Di Belanda dengan iklimnya yang sangat keras, penunjuk arah angin dahulu merupakan alat yang penting. Sehubungan dengan ini Washington Irving menulis tentang Nieuw Amsterdam di dalam A History of New Netherland. Dia menyebutkan, pada setiap rumah di sini ada weerhaan yang sering menunjukkan ke arah yang tidak sama. Oleh karena itu, biasanya orang mengarahkan pandangan ke rumah gubernur, karena di sini orang beranggapan arah hadap weerhaan di rumah gubernurlah yang benar. Akan tetapi, baru lama kemudian mereka mengetahui gubernur memang memelihara pembantu-pembantu yang mempunyai tugas tetap setiap hari memanjat atap untuk membenarkan arah ayam jago (penunjuk arah dengan gambar ayam jago) menuju ke arah yang benar. Pada Abad Tengah tidak semua orang dapat dengan sekehendak hati membuat windvaan (petunjuk arah angin) karena dikeluarkan ketentuan-ketentuan tertentu oleh penguasa, baik tentang bentuk maupun perwujudannya. Misalnya seorang ridder (bangsawan) di atas puncak istananya dengan windvaan berbentuk seperti bendera, sedang untuk baanderheer (pejabat biasa) menggunakan penunjuk arah berbentuk persegi empat. Pada abad XV bangsawan-bangsawan tinggi menaruhkan pada ujung tongkatnya windvaan dengan hiasan mahkota. Ada pula yang menaruh hiasan berwarna keperakan pada sisi sudut persegi empat diisi dengan hiasan rozet, tetapi lazimnya diisi dengan lambang keluarga pemiliknya. Umumnya windvaan terbuat dari logam dengan warna-warna manyala yang dapat terlihat dari kejauhan. Yang sangat disukai adalah warna merah metalik, kemudian warna-warni, khususnya keemasan. Warna keemasan adalah warna yang mudah luntur, yang lambat laun akan menjadi jelek. Karena itu, disebut stofgona. Ada pula warna-warni hiasan ini yang dibuat dari porselin atau teracotta.Di Eropa sekarang, khususnya di Belanda, hiasan kemuncak yang berupa penunjuk arah angin dengan bermacam-macam bentuknya, sering menunjukkan macam usaha atau pekerjaan pemiliknya. Misalnya, lukisan jentera alat memintal (roda alat tenun) terdapat di kota Leren, gambar bajak (alat untuk membajak tanah) pada kemuncak gudang gandum di dekat Groningen, alat pencukur di atas rumah tukang cukur (di Maastricht), sebuah sepatu besar di atas toko sepatu di Utrechtse Straat 48, Amsterdam. Lukisan binatang seperti kuda dan sapi banyak digunakan untuk hiasan rumah petani.

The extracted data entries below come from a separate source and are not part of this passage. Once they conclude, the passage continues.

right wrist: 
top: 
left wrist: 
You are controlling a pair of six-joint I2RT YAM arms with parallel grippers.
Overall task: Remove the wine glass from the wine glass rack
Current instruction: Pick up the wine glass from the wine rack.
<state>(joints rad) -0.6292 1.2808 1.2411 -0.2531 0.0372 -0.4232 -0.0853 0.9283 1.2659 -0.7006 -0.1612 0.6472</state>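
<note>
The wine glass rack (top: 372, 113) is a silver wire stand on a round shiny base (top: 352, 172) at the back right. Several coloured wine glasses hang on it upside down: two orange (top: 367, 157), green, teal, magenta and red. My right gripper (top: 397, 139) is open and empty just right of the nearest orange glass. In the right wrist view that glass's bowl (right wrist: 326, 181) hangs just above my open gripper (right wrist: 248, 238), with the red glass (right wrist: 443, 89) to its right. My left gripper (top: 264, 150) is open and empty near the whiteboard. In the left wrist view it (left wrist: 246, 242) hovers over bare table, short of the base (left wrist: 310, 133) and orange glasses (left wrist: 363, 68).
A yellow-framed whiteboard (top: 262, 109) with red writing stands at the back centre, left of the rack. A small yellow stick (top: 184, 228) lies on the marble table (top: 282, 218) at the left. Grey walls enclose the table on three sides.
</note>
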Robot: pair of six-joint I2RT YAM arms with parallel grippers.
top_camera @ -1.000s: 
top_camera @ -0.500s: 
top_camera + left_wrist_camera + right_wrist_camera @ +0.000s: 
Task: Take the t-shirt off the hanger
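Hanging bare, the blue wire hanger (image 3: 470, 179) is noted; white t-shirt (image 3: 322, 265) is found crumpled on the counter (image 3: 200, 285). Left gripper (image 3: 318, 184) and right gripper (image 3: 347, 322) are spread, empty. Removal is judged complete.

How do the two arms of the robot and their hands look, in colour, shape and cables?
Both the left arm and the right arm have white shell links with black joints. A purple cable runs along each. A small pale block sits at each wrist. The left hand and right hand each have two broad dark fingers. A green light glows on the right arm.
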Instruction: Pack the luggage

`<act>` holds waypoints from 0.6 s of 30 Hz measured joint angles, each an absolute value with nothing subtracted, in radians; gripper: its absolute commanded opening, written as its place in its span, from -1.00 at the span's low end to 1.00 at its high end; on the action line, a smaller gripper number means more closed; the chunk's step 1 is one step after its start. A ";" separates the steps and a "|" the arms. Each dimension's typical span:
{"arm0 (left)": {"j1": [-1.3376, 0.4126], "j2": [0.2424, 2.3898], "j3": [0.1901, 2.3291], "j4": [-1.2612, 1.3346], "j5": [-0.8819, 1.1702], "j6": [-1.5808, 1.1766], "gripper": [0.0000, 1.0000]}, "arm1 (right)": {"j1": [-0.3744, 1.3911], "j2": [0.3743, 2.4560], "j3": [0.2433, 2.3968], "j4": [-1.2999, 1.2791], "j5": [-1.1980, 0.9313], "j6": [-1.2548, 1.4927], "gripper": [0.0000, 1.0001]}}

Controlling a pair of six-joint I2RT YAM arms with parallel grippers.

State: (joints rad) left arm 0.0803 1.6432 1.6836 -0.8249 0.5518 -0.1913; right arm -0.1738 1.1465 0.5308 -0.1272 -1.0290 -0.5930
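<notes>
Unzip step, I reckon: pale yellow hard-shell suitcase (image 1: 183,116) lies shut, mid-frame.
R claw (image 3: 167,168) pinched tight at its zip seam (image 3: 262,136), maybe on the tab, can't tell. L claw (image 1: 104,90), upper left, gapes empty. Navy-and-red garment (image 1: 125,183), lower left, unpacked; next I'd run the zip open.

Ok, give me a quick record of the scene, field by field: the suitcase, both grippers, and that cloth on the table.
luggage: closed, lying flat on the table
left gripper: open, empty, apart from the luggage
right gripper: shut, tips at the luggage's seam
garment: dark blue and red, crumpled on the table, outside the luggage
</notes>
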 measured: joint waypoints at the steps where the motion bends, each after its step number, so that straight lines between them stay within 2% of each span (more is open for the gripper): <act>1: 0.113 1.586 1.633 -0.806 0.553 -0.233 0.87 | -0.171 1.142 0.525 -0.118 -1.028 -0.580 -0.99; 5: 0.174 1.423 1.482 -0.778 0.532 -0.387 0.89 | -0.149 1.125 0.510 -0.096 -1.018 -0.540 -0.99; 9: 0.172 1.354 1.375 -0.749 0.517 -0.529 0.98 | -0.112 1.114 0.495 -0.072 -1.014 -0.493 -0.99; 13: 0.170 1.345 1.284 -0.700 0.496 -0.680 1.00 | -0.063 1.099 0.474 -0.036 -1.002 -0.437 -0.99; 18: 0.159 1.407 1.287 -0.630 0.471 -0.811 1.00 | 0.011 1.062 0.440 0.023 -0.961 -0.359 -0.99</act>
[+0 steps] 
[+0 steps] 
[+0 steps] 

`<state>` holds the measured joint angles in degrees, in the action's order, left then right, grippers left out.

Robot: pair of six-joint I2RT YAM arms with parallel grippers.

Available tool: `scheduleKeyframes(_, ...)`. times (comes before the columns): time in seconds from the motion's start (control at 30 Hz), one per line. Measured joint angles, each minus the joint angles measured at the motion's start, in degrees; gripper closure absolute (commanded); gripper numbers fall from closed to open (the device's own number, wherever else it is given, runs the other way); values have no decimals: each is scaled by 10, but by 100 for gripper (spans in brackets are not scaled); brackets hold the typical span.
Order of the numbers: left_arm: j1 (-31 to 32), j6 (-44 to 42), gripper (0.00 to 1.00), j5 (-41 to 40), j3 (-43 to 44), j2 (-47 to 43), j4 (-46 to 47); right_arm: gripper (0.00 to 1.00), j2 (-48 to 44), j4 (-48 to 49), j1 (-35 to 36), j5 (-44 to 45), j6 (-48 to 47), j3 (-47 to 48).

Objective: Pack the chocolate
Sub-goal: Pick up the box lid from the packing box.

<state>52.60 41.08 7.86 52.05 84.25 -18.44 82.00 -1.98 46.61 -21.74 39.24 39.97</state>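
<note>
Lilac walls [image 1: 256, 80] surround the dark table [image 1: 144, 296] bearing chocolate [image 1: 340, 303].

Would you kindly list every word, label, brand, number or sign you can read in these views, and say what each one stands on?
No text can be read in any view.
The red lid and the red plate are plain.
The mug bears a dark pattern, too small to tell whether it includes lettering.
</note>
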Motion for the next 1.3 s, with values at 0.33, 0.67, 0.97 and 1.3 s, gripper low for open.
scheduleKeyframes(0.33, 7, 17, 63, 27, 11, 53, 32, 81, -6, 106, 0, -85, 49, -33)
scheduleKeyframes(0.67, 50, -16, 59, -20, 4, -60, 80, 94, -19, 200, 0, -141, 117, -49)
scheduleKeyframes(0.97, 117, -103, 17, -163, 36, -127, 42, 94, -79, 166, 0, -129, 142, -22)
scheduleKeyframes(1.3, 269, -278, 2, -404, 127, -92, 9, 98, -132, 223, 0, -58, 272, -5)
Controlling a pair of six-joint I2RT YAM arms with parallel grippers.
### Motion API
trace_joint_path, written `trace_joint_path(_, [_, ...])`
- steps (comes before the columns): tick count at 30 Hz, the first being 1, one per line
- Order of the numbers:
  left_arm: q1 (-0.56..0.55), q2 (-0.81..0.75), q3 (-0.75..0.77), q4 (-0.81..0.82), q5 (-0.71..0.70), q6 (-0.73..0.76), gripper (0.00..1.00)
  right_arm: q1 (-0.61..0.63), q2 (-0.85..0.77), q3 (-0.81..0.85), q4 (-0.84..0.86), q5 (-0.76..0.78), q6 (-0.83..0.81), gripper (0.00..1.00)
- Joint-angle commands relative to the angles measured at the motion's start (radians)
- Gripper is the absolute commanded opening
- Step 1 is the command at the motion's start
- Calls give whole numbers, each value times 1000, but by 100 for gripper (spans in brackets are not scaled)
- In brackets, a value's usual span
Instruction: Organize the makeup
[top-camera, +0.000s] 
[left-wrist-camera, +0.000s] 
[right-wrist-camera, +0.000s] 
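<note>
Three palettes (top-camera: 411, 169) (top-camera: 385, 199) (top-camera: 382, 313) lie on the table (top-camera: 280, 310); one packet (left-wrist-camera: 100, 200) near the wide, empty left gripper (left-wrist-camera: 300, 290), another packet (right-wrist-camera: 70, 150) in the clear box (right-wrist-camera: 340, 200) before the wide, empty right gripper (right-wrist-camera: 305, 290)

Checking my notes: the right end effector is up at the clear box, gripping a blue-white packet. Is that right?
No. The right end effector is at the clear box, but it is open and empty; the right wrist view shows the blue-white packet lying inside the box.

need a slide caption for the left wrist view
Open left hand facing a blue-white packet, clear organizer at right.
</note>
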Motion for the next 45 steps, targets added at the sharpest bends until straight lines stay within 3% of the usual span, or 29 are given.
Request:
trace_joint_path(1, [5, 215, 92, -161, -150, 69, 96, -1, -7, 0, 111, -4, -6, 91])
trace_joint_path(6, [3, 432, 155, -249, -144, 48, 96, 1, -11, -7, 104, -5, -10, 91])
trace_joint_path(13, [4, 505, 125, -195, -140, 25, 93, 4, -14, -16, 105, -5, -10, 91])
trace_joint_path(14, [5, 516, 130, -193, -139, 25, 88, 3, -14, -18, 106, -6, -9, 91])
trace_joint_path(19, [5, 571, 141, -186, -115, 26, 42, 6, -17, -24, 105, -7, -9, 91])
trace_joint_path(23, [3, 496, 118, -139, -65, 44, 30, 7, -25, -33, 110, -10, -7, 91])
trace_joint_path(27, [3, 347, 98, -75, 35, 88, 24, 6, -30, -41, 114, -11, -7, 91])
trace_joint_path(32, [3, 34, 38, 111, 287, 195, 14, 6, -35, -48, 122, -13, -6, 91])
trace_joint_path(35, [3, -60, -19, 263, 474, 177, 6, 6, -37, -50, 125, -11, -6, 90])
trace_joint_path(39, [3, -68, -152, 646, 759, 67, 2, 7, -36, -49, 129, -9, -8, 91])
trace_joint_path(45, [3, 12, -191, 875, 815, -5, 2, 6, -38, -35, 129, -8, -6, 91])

Bersamaan dengan runtuhnya kekuasaan Hindia Belanda ke tangan balatentara Jepang pada 1942, perkembangan kebudayaan Indis ikut-ikutan terhenti. Gaya hidup Indis yang mewah terusik oleh PD II yang berkecamuk dan melumpuhkan gairah hidup. Sulitnya hidup masa perang juga menghentikan segala aktivitas kesenian.Sungguh pun bangunan rumah gaya Indis masih banyak yang berdiri kokoh hingga kini, tetapi gaya hidup penghuninya yang bercirikan budaya Indis di Indonesia sudah tamat.Namun, sebagai buah kebudayaan, akar-akar budaya Indis masih ada yang tetap berlanjut, hidup di antara unsur-unsur budaya baru. Peradaban Indis tidak lagi menjadi kebanggaan sebagai identitas suatu golongan masyarakat dan sangat dimusuhi pada zaman Jepang dan revolusi fisik, tetapi telah melebur.Karena nilai-nilai baru belum ada, beberapa unsur peradaban yang banyak dianut dan diciptakan oleh kaum terpelajar, baik priyayi pribumi maupun golongan Indo, serta para birokrat pemerintahan dari masa zaman Hindia Belanda, masih tetap berlanjut.Sementara itu di Belanda orang-orang yang lahir atau pernah tinggal di Indonesia tetap melanjutkan kebudayaan Indis. Pasar malam Tong-tong di Den Haag, Indische Restaurant dengan sajian Indische rijsttafel seperti soto, nasi goreng, sate ayam, wedang ronde, sekoteng, dsb. hingga kini ramai dikunjungi orang.